Réemploi des surfaces et continuité des matières
Une partie de l’allée en gravier réutilisée et de la terrasse existante a été conservée, puis reprise avec des dalles GeoCeramica posées avec précision. Ce choix ancre le projet dans ce qui était déjà là, au lieu de repartir d’une page blanche. Les nouveaux revêtements reprennent la logique du terrain et la rendent plus lisible. Les joints, les formats et les changements de texture accompagnent la marche et mettent en relation les différentes zones du jardin, de l’accès jusqu’au bord de l’eau.
À l’image du sol, le reste du jardin compose avec ce qui existe. La matière minérale ne cherche pas à dominer. Elle sert de support aux plantations, aux vues et aux usages. Dans les images, les dalles claires contrastent avec les bordures plus souples et les tapis de gazon. Cette alternance donne au jardin habitable une lecture claire : des surfaces pour circuler, des zones pour s’arrêter, des bandes plantées pour relier les deux.
Des plantations de lisière pour cadrer sans enfermer
Les plantations de lisière jouent un rôle essentiel dans la perception du lieu. Des massifs structurés, des plantes grimpantes et des écrans persistants forment une trame qui protège les vues latérales sans fermer le jardin. Les bordures fleuries, avec leurs teintes violettes répétées, accompagnent les chemins et soulignent les lignes de fuite. Le regard passe alors du parement du volume vitré aux masses végétales, puis vers la rive, sans rupture brutale.
Cette enveloppe végétale donne de l’épaisseur aux espaces, surtout autour des zones les plus ouvertes. Elle dessine des seuils, filtre les vues et maintient une certaine intimité à proximité de la terrasse au bord de l’eau. Les végétaux ne sont pas seulement décoratifs ; ils cadrent les usages. Le jardin avec bord d’eau gagne ainsi une bordure active, faite de feuillage, de répétitions et de hauteurs variées qui suivent la saison sans perdre leur rôle.
Une douche extérieure pensée pour rester dehors
Au milieu des surfaces minérales et des bandes plantées, la douche extérieure introduit un usage précis. Le modèle choisi est prévu pour l’hiver grâce à un thermolint intégré, ce qui permet de la garder en place dans le jardin sans l’isoler dans une annexe fermée. Placée dans ce contexte de terrasse et de végétation, elle prend sa place naturellement dans la vie dehors. Le détail compte : un équipement simple à lire, posé près des autres fonctions du jardin.

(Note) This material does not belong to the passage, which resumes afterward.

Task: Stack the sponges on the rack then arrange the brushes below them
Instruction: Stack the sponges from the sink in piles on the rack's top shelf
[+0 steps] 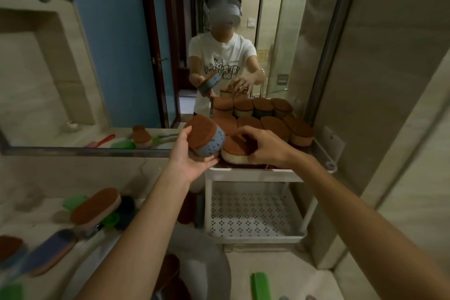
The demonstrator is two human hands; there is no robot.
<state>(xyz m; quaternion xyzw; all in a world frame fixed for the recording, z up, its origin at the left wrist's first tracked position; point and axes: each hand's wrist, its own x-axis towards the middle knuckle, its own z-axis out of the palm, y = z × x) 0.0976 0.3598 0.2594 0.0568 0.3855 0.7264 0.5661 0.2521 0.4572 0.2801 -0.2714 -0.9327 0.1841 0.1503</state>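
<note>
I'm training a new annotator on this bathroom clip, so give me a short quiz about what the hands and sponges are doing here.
1. True or false: the left hand holds a blue sponge.
2. The right hand holds a white sponge that lies on: A) the rack's top shelf; B) the counter; C) the floor.
3. Fill in: the other sponges on that shelf have ___ scouring tops.
Key: 1 true; 2 A; 3 brown.
</note>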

Un jardin habitable entre jeux, eau et repos
Une autre zone reste volontairement souple. Aujourd’hui, elle accueille un trampoline ; demain, elle pourra devenir une pelouse. Ce principe évite d’enfermer le jardin dans un seul usage. Le jardin habitable se construit ainsi par scénarios : un endroit pour bouger, un autre pour s’asseoir près de l’eau, un autre encore pour travailler derrière le verre. La diversité des usages tient dans la clarté du plan et dans la manière dont chaque surface garde sa place.
L’éclairage de jardin accompagne ces séquences une fois la lumière tombée, tandis que l’arrosage automatique soutient les plantations sans alourdir le dispositif visible. Les équipements restent en retrait, mais ils participent à la tenue d’ensemble. Depuis la pièce de jardin vitrée, on perçoit surtout les lignes : la rive, les bordures, les dalles, les massifs. C’est cette lisibilité, plus que l’effet, qui donne au projet sa force et sa cohérence d’usage.
Au final, le jardin ne se contente pas d’encadrer la maison. Il accueille le travail, les pauses, les circulations et les activités du quotidien dans un même dessin. La pièce de jardin vitrée relie l’intérieur au terrain, la terrasse au bord de l’eau ouvre la vue, et les plantations de lisière maintiennent l’intimité nécessaire. Entre le verre, le bois, les dalles et l’eau, le projet compose un jardin habitable où chaque zone a une fonction claire sans perdre son lien avec les autres.